Task instructions:
The whole of the data is to be reproduced exactly.

Information shown:
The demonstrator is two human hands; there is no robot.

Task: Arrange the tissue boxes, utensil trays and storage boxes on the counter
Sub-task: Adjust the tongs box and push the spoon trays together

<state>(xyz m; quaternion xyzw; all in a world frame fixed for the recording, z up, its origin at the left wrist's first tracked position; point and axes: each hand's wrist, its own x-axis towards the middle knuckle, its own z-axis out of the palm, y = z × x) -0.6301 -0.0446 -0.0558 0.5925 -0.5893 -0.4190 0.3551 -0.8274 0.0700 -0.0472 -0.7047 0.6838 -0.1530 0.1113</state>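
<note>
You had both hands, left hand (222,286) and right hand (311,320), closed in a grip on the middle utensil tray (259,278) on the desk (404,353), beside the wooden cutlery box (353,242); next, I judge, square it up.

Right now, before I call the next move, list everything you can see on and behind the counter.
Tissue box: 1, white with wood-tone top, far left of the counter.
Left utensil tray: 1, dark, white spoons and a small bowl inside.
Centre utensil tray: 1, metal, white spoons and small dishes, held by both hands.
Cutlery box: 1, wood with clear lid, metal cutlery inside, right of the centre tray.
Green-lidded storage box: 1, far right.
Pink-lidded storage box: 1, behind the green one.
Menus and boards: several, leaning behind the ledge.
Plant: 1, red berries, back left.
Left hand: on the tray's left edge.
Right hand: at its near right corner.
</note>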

Answer to this task:
The demonstrator is two human hands; there is no robot.

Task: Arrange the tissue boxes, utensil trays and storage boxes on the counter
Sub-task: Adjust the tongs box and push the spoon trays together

<state>(xyz m; quaternion xyzw; all in a world frame fixed for the recording, z up, its origin at the left wrist's first tracked position; point and axes: each hand's wrist, its own x-axis towards the middle knuckle, its own z-axis out of the palm, y = z × x) -0.6301 -0.0446 -0.0558 0.5925 -0.5893 -0.4190 0.3551 -0.8274 0.0700 -0.0472 -0.7047 0.6838 -0.1530 0.1113</state>
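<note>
You had both hands, left hand (222,286) and right hand (311,320), closed in a grip on the middle utensil tray (259,278) on the desk (404,353), beside the wooden cutlery box (353,242); next, I judge, square it up.

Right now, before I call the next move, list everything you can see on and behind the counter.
Tissue box: 1, white with wood-tone top, far left of the counter.
Left utensil tray: 1, dark, white spoons and a small bowl inside.
Centre utensil tray: 1, metal, white spoons and small dishes, held by both hands.
Cutlery box: 1, wood with clear lid, metal cutlery inside, right of the centre tray.
Green-lidded storage box: 1, far right.
Pink-lidded storage box: 1, behind the green one.
Menus and boards: several, leaning behind the ledge.
Plant: 1, red berries, back left.
Left hand: on the tray's left edge.
Right hand: at its near right corner.
</note>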

Nothing further is needed for the exercise.